[SOLVED] SNMP UNSUPPORTED

Started by lweidig, July 13, 2021, 03:40:57 PM

Previous topic - Next topic

lweidig

The dreaded "Status of DCI nnnnn (SNMP oid) changed to UNSUPPORTED" has been one of the items we have always struggled with on this excellent product and once again this is the case.  Really want to get to the root of this so we can monitor and move forward.  The specific issues that we are having this time is monitoring Cambium ePMP LAN / WAN TX / RX byte counters.  We are monitoring 100's of these devices and the issue only shows up on about 15-20 of them.

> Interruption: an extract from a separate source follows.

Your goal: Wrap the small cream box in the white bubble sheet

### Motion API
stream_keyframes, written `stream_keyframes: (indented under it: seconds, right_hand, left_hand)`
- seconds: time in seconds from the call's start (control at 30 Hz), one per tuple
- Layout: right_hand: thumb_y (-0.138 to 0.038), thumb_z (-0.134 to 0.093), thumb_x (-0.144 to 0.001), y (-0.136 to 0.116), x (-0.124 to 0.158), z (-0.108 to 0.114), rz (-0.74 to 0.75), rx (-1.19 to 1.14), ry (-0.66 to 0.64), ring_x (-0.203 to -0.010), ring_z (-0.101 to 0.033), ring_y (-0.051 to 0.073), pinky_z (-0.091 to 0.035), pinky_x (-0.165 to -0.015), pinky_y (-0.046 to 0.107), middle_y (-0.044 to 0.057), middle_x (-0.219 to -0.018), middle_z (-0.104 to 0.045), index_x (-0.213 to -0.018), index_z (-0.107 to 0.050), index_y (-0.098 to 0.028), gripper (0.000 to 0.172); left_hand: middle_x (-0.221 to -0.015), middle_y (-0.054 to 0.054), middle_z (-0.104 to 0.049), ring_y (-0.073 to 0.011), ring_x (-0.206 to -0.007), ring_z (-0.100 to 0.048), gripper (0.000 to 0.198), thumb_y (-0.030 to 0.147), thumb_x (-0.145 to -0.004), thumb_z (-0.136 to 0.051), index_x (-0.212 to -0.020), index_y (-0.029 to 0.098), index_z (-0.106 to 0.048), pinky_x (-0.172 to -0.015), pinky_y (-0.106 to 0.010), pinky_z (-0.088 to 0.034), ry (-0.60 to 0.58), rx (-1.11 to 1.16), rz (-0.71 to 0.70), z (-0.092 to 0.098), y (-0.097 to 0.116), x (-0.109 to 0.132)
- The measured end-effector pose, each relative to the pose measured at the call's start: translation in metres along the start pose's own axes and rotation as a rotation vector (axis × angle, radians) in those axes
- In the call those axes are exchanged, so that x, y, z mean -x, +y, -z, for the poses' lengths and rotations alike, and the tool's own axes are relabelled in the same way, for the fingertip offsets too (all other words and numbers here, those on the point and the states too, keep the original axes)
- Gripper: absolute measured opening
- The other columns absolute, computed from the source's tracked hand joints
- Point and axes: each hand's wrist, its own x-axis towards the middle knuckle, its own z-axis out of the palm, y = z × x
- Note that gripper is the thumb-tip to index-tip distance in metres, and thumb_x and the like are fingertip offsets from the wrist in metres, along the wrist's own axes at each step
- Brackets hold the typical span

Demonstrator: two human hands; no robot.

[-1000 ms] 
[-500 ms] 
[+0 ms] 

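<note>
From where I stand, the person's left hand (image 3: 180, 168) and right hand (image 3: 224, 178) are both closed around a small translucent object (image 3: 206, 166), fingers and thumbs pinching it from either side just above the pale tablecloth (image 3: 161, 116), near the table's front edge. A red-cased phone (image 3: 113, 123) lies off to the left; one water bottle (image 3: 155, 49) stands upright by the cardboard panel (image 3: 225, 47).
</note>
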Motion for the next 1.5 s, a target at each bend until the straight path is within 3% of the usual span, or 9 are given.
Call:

To help narrow this down I have picked a single radio where these are not working which is located at a site that has one working perfectly.  I have compared configurations for these two devices, they are running the same firmware release and besides IP address information are identical (including hardware model of course).  All four of the counters are not working for this device as well and we get messages like:

Status of DCI 28941 (SNMP: .1.3.6.1.4.1.17713.21.2.1.65.0) changed to UNSUPPORTED

If I use the built in MIB explorer on the working device and WALK starting at .1.3.6.1.4.1.17713.21.2.1 this value is part of the list retrieved.  On the "broken" device it is not displayed in the MIB explorer.  HOWEVER, if I simply go to the command line of the server running NetXMS and run some SNMP commands against the failing device they respond just fine:

# snmpwalk -v 2c -c NOTIT 10.0.XXX.XXX .1.3.6.1.4.1.17713.21.2.1.65.0
iso.3.6.1.4.1.17713.21.2.1.65.0 = Counter64: 106460802368
# snmpget -v 2c -c NOTIT 10.0.XXX.XXX .1.3.6.1.4.1.17713.21.2.1.65.0
iso.3.6.1.4.1.17713.21.2.1.65.0 = Counter64: 106460803992


Hoping to finally be able to resolve this "random" issue that we have always faced.


Filipp Sudanov

What exactly version of NetXMS are you using? Are you collecting directly, or via NetXMS proxy?

Can you try setting debug level 6 for a moment and do manual poll of that DCI? On the server you can change debug level on the fly in Tools -> Server console by issuing e.g.
debug 6

lweidig

From the server console it is reporting V3.8-405-gdf0e338d8a.  We are collecting directly.

I tried to do what you were asking but in just the few seconds from the time I set the debug until after running the DCI poll this generated about 7K lines of debug!  Not even sure what in there I would be looking for and cannot post the log due to the need to scrub and the difficulty that would cause.  Is there some other way to get something and what specifically might we be looking for?


Filipp Sudanov

Checked what we have in log - the line that you would be looking for looks like this
2021.07.19 11:32:30.489 *D* [                   ] Node(OpenWrt.lan)->getMetricFromSNMP(.1.3.6.1.2.1.31.1.1.1.6.3): snmpResult=0
but it's actually debug level 7, not 6 (so would produce event more lines of log).

Probably better approach would be to collect tcpdump on your NetXMS server - you can filter by particular IP address so the dump won't be too big. It wold be good to collect three cases - netxms gets data normally, when DCI goes to unsupported and getting with snmpget.

lweidig

So, collected some data and it returns:

2021.07.23 08:08:19.842 *D* [                   ] Node(MyNode)->getMetricFromSNMP(.1.3.6.1.4.1.17713.21.2.1.65.0): snmpResult=6
2021.07.23 08:08:19.843 *D* [event.corr         ] CorrelateEvent: event SYS_DCI_UNSUPPORTED id 15599447 source MyNode [23754]
2021.07.23 08:08:19.843 *D* [event.corr         ] CorrelateEvent: finished, rootId=0
2021.07.23 08:08:19.843 *D* [client.session.0   ] Sending message CMD_SET_DCI_STATUS (80 bytes)
2021.07.23 08:08:19.843 *D* [event.proc         ] EVENT SYS_DCI_UNSUPPORTED [53] at {0} (ID:15599447 F:0x0001 S:2 TAGS:"") FROM MyNode: Status of DCI 33334 (SNMP: .1.3.6.1.4.1.17713.21.2.1.65.0) changed to UNSUPPORTED

lweidig

Figured out what was happening!  One node (working) was discovered with SNMP v2c and the other node (not working) v1.  Changed it to v2c and immediately they all worked!